Learnable Permutation for Structured Sparsity on Transformer Models

TL;DR

This paper introduces a learnable permutation framework for structured sparsity in Transformer models, enabling more effective weight reordering to improve pruning performance through an end-to-end differentiable approach.

Contribution

It presents a novel end-to-end learnable permutation method with a differentiable bipartite matching solver for Transformers, surpassing previous heuristic-based approaches.

Findings

Achieves state-of-the-art permutation results for structured sparsity.

Effective on both vision and language Transformer models.

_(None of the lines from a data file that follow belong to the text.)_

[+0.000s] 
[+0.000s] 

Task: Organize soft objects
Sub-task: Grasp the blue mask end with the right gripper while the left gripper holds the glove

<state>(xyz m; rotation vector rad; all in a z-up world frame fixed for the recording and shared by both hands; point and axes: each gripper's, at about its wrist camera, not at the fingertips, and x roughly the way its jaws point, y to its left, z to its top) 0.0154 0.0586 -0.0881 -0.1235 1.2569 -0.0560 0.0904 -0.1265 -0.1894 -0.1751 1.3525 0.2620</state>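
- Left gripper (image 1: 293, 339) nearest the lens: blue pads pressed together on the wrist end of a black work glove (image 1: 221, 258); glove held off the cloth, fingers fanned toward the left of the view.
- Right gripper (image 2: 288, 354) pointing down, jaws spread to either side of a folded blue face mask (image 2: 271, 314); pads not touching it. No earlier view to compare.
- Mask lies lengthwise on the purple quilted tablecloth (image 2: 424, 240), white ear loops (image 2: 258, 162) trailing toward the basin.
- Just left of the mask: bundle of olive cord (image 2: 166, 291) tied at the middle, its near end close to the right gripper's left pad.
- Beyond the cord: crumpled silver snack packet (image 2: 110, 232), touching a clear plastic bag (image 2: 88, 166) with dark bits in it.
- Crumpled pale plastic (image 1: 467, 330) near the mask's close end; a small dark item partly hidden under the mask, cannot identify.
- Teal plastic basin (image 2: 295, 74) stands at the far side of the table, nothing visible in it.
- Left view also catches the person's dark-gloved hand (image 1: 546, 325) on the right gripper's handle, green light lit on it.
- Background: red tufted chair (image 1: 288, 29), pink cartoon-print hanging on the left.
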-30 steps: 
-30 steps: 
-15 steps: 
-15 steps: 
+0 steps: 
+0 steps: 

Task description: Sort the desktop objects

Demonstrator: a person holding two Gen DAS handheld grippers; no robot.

Improves post-pruning performance significantly.

Abstract

Structured sparsity has emerged as a popular model pruning technique, widely adopted in various architectures, including CNNs, Transformer models, and especially large language models (LLMs) in recent years. A promising direction to further improve post-pruning performance is weight permutation, which reorders model weights into patterns more amenable to pruning. However, the exponential growth of the permutation search space with the scale of Transformer architectures forces most methods to rely on greedy or heuristic algorithms, limiting the effectiveness of reordering. In this work, we propose a novel end-to-end learnable permutation framework. Our method introduces a learnable permutation cost matrix to quantify the cost of swapping any two input channels of a given weight matrix, a differentiable bipartite matching solver to obtain the optimal binary permutation matrix given a cost matrix, and a sparsity optimization loss function to directly optimize the permutation operator. We extensively validate our approach on vision and language Transformers, demonstrating that our method achieves state-of-the-art permutation results for structured sparsity.